Während die Kommunikation zwischen zwei NEW BGP-Geräten relativ einfach ist, denn beide unterstützen 32-Bit-ASNs, bedürfen die Übergänge von OLD BGP zu NEW BGP und umgekehrt besonderer Aufmerksamkeit. Wenn ein NEW_AS_PATH-Attribut durch eine AS_PATH-Zone geleitet werden muß ist die Frage, wie wir (a) die 32-Bit-Semantik von NEW BGP durch die AS_PATH-Zone bringen und (b) wie wir Pfade rekonstruieren, wenn sie aus einer OLD BGP-Umgebung in eine NEW BGP-Umgebung überführt werden müssen. Abbildung 4 zeigt, wie es geht:

Zusammenarbeit von OLD BGP mit NEW BGP

Zusammenarbeit von OLD BGP mit NEW BGP

Auf der linken und rechten Seite befinden sich autonome Systeme mit Unterstützung für NEW BGP und in der Mitte finden wir zwei AS, die als Transit-Netzwerke dienen sollen. AS 0:2 sendet ein BGP Advertisment aus, AS 1:5 verarbeitet es wie gewohnt und leitet es an AS 11 weiter. AS kennt 32-Bit-ASNs nicht und antwortet mit einem Fehler auf das Capability Advertisment von AS 1:5. Dennoch nimmt es das BGP Advertisment an, denn AS 1:5 kodiert die NEW BGP-Daten als NEW_AS_PATH-Attribut und die alten Daten in das AS_PATH-Attribut. Dazu werden die NEW BGP ASNs folgendermaßen in 16-Bit-Daten übersetzt: ist die Ziffer vor dem Doppelpunkt eine 0, wird sie einfach gestrichen. Aus AS 0:2 wird beispielsweise AS 2. Ist es keine 0, wandert sie in das AS_PATH-Attribut, wird aber durch eine vordefinierte 16-Bit-ASN 23456 ersetzt, wie wir beim Übergang von AS 1:5 zu AS 11 sehen können. Der 32-Bit-ASN-Pfad bleibt erhalten, aber 2-Oktett-ASNs werden hier nicht eingetragen. Sobald das BGP Advertisment eine 16-Bit-Zone verläßt wird der ursprüngliche Pfad wieder zusammengesetzt.

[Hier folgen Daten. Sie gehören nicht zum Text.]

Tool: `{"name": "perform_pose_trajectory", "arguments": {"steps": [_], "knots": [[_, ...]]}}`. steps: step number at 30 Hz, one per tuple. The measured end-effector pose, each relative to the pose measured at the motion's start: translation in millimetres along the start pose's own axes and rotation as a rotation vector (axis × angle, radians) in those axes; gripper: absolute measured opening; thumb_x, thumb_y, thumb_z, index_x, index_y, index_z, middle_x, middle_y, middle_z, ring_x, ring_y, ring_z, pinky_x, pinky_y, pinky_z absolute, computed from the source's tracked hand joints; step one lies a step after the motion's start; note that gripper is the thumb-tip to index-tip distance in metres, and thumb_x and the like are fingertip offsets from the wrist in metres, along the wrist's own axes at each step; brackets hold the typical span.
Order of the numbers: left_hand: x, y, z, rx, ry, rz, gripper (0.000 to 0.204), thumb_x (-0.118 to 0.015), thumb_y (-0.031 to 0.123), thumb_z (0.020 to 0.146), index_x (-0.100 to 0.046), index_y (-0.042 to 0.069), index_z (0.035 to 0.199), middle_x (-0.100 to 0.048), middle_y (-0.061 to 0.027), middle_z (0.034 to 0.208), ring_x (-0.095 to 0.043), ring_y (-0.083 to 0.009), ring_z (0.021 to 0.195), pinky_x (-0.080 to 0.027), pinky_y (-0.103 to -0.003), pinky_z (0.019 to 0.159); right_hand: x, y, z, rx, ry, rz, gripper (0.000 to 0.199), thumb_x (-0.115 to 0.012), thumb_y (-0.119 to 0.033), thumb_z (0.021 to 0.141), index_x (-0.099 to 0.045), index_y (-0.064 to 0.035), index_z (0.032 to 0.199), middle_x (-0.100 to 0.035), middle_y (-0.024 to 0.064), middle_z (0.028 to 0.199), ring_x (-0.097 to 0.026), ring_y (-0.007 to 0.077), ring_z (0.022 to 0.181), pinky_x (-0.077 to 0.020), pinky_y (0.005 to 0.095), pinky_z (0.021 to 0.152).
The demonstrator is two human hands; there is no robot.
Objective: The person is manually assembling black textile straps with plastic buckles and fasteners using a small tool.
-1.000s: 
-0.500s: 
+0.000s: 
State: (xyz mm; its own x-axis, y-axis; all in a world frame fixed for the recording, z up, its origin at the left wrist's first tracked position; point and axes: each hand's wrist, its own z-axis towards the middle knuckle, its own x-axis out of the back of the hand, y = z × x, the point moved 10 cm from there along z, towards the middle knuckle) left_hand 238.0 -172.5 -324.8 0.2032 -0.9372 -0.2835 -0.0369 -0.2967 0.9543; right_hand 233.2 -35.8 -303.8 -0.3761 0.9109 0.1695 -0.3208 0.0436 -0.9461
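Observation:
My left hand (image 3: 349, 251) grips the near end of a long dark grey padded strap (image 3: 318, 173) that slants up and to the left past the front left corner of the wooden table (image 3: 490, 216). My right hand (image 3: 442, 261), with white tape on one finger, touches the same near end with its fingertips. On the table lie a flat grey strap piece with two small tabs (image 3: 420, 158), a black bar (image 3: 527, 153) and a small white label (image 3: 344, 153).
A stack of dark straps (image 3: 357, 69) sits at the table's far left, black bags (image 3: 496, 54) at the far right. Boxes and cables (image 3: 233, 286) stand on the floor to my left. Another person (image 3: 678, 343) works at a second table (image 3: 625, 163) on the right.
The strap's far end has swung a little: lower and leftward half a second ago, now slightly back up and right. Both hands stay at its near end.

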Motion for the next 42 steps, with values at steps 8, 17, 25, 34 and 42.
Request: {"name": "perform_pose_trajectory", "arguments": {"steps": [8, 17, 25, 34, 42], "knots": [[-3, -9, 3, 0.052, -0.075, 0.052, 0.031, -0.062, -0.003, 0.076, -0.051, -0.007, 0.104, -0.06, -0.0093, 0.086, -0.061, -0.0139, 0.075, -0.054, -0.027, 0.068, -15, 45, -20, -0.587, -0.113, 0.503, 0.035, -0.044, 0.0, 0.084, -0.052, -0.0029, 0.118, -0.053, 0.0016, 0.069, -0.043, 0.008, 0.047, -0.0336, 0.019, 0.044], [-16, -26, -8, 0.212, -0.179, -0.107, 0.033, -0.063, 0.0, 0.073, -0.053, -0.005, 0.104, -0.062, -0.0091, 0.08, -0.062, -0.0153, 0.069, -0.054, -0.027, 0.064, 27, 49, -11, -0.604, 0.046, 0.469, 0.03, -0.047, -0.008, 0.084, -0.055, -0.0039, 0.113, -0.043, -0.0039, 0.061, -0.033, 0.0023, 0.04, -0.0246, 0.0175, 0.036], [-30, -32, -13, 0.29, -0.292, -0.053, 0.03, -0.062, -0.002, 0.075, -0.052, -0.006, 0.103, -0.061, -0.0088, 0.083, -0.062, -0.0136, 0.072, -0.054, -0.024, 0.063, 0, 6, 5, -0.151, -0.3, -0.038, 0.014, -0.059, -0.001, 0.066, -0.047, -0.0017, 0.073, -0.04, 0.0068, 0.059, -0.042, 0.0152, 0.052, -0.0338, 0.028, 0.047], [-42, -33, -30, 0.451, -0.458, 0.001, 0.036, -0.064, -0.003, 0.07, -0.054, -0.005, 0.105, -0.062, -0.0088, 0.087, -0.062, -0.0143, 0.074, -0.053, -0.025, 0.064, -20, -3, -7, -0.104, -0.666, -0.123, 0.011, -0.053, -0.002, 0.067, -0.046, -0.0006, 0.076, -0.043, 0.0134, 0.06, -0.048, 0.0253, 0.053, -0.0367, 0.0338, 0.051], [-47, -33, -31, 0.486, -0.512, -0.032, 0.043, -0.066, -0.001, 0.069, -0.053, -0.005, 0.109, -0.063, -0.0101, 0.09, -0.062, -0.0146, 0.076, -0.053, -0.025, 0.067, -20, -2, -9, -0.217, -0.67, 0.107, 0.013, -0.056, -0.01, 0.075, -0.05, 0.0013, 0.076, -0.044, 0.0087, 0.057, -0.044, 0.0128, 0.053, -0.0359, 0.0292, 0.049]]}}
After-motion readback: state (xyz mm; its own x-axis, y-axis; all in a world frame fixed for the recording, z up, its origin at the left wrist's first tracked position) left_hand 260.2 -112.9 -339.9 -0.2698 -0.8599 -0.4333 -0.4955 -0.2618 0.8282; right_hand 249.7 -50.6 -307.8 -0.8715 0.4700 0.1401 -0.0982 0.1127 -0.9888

Der beschriebene Ansatz ist relativ einfach umzusetzen und kann auf unbestimmte Zeit parallel mit OLD BGP-Geräten eingesetzt werden. Außerdem sichert er die Loop-Detection und die Auswahl des kürzesten AS-Pfades auch über AS_PATH- und NEW_AS_PATH-Zohnen ohne Eingriffe in bestehende Strukturen gleichermaßen zu. Die einzige Vorraussetzung dafür ist, daß sie bereitwillig die NEW_AS_PATH-Updates verbreiten, die von 32-Bit-AS emittiert werden.